* [What to work on]: Repeat the listing below in full and exactly, but without its pictures.

*** Opening of Supplied information ***

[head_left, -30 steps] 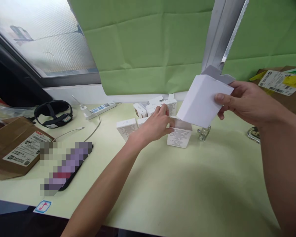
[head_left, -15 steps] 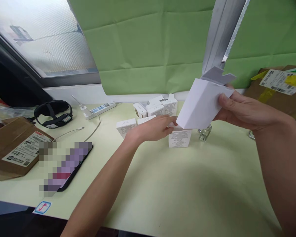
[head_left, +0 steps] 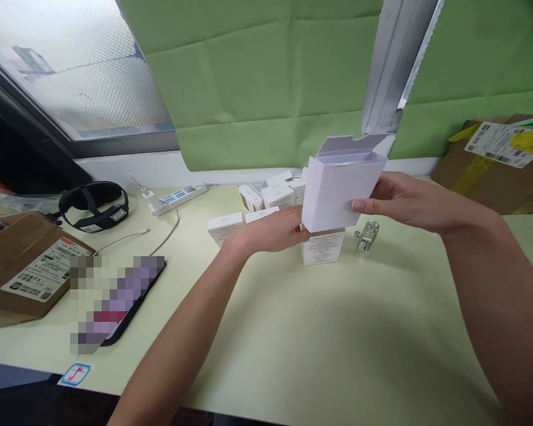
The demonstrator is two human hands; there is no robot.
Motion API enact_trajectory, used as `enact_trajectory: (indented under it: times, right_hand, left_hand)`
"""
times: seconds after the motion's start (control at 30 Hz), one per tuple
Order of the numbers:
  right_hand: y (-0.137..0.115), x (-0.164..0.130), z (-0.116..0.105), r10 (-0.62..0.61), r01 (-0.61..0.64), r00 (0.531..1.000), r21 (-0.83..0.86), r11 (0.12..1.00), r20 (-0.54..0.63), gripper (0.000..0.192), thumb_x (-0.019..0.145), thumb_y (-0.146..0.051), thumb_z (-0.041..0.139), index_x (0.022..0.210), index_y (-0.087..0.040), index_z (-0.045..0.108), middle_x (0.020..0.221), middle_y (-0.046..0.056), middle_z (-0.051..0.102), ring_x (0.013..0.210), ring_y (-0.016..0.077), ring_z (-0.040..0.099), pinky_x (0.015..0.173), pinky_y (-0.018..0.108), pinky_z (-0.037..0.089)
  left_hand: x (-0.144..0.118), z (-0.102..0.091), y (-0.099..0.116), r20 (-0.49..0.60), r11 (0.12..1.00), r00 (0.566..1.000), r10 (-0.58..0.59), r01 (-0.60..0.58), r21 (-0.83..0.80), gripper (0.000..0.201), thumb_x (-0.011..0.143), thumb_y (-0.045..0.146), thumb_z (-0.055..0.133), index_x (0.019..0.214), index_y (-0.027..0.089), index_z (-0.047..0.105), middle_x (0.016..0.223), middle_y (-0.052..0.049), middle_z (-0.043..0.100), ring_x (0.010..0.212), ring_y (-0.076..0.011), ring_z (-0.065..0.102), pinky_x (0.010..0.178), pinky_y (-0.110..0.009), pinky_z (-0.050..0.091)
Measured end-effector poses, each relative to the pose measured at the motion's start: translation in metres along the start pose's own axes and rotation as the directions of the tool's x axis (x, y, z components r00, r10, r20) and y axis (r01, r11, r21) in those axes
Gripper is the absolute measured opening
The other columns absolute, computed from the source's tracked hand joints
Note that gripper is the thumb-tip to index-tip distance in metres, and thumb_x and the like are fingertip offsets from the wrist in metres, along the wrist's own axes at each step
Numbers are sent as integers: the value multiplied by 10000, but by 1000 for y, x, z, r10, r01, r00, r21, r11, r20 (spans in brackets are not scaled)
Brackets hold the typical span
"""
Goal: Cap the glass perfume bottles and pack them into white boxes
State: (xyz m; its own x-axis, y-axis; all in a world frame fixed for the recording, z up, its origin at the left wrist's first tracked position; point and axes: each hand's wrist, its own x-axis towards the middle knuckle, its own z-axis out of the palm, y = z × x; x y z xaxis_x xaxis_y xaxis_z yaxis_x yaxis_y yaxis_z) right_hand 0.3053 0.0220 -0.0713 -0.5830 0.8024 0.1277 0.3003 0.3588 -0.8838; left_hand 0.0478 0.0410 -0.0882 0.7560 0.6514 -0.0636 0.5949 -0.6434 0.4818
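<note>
Hands (head_left: 395,198) two, open white carton (head_left: 337,189) one, glass bottle (head_left: 368,235) one

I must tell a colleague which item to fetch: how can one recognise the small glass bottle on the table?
On the pale green table, find the cluster of small white cardboard boxes near the wall. Just right of them, below the right hand, stands the small clear glass bottle, the only transparent thing there.

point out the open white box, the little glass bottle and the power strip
open white box (head_left: 333,192), head view, middle of its front face
glass bottle (head_left: 368,235), head view, its clear body
power strip (head_left: 182,194), head view, middle of its top
</note>
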Motion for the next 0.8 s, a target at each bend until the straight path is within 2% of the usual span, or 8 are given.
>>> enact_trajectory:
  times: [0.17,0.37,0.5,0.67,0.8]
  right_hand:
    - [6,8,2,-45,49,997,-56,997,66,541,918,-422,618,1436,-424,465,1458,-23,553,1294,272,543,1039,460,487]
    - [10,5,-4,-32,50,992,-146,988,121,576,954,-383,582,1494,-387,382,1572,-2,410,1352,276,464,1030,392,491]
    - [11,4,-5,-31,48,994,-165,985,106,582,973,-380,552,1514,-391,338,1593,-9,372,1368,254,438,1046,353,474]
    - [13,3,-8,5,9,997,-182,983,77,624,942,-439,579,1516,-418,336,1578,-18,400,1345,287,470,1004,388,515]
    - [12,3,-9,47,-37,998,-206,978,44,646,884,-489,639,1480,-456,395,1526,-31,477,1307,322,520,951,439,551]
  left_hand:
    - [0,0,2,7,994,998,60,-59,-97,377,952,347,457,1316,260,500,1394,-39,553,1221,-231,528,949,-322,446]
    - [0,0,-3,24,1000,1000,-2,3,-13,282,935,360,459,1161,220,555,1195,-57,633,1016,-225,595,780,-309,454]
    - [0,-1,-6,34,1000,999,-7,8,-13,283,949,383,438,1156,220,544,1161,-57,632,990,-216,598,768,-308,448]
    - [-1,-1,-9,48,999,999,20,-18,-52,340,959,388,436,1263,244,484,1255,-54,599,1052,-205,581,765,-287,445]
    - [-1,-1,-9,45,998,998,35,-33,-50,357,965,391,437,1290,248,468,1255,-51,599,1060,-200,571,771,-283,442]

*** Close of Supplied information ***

* [Exercise result]:
[head_left, -30 steps] 
[head_left, -15 steps] 
[head_left, +0 steps] 
The demonstrator is two human hands; there is no robot.
Motion API enact_trajectory, used as `enact_trajectory: (indented under it: times, right_hand, left_hand)`
"""
times: seconds after the motion's start (control at 30 Hz), one per tuple
Order of the numbers:
  right_hand: y (-0.137..0.115), x (-0.164..0.130), z (-0.116..0.105), r10 (-0.62..0.61), r01 (-0.61..0.64), r00 (0.531..1.000), r21 (-0.83..0.86), r11 (0.12..1.00), r20 (-0.54..0.63), gripper (0.000..0.192), thumb_x (-0.019..0.145), thumb_y (-0.146..0.051), thumb_z (-0.041..0.139), index_x (0.022..0.210), index_y (-0.087..0.040), index_z (-0.045..0.108), middle_x (0.020..0.221), middle_y (-0.046..0.056), middle_z (-0.051..0.102), ring_x (0.013..0.210), ring_y (-0.016..0.077), ring_z (-0.040..0.099), pinky_x (0.015..0.173), pinky_y (-0.018..0.108), pinky_z (-0.037..0.089)
  left_hand: x (-0.144..0.118), z (-0.102..0.091), y (-0.099..0.116), r20 (-0.49..0.60), r11 (0.12..1.00), r00 (0.566..1.000), r10 (-0.58..0.59), r01 (-0.60..0.58), r21 (-0.83..0.80), gripper (0.000..0.201), thumb_x (-0.011..0.143), thumb_y (-0.045..0.146), thumb_z (-0.055..0.133), index_x (0.019..0.214), index_y (-0.027..0.089), index_z (-0.047..0.105), middle_x (0.016..0.223), middle_y (-0.052..0.049), middle_z (-0.043..0.100), ring_x (0.010..0.212), ring_y (-0.076..0.011), ring_z (-0.065..0.102), pinky_x (0.010..0.178), pinky_y (-0.110..0.009), pinky_z (-0.050..0.091)
Measured end-effector poses, each relative to the pose measured at the motion's start: translation in metres along the start pose's own axes and rotation as the directions of the tool's x axis (x, y, z components r00, r10, r20) and y axis (r01, r11, r21) in those axes
Gripper is the absolute measured opening
The other columns absolute, computed from the source's tracked hand joints
Note that gripper is the thumb-tip to index-tip distance in metres, and thumb_x and the like are fingertip offsets from the wrist in metres, along the wrist's own axes at each step
Numbers are sent as integers: the value multiplied by 10000, but by 1000 for y, x, z, r10, r01, r00, r21, r11, r20 (spans in brackets are not scaled)
Brackets hold the typical span
"""
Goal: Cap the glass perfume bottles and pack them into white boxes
State: (xyz m; its own x-axis, y-axis; all in a world frame fixed for the recording, z up, its origin at the left wrist's first tracked position; point and axes: each hand's wrist, its own x-axis towards the middle knuckle, its own z-axis out of the palm, y = z × x; x y z xaxis_x xaxis_y xaxis_z yaxis_x yaxis_y yaxis_z) right_hand 0.3053 0.0220 -0.0713 -0.5830 0.8024 0.1277 0.3003 0.3588 -0.8838; left_hand 0.0478 0.0410 -0.0882 0.7560 0.6514 -0.0636 0.5949 -0.6434 0.4818
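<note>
Hands (head_left: 395,198) two, open white carton (head_left: 337,189) one, glass bottle (head_left: 368,235) one

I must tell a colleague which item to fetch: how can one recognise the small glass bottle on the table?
On the pale green table, find the cluster of small white cardboard boxes near the wall. Just right of them, below the right hand, stands the small clear glass bottle, the only transparent thing there.

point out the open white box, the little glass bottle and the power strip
open white box (head_left: 333,192), head view, middle of its front face
glass bottle (head_left: 368,235), head view, its clear body
power strip (head_left: 182,194), head view, middle of its top
</note>
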Motion for the next 0.8 s, a target at each bend until the straight path is within 2% of the usual span, or 8 are given.
>>> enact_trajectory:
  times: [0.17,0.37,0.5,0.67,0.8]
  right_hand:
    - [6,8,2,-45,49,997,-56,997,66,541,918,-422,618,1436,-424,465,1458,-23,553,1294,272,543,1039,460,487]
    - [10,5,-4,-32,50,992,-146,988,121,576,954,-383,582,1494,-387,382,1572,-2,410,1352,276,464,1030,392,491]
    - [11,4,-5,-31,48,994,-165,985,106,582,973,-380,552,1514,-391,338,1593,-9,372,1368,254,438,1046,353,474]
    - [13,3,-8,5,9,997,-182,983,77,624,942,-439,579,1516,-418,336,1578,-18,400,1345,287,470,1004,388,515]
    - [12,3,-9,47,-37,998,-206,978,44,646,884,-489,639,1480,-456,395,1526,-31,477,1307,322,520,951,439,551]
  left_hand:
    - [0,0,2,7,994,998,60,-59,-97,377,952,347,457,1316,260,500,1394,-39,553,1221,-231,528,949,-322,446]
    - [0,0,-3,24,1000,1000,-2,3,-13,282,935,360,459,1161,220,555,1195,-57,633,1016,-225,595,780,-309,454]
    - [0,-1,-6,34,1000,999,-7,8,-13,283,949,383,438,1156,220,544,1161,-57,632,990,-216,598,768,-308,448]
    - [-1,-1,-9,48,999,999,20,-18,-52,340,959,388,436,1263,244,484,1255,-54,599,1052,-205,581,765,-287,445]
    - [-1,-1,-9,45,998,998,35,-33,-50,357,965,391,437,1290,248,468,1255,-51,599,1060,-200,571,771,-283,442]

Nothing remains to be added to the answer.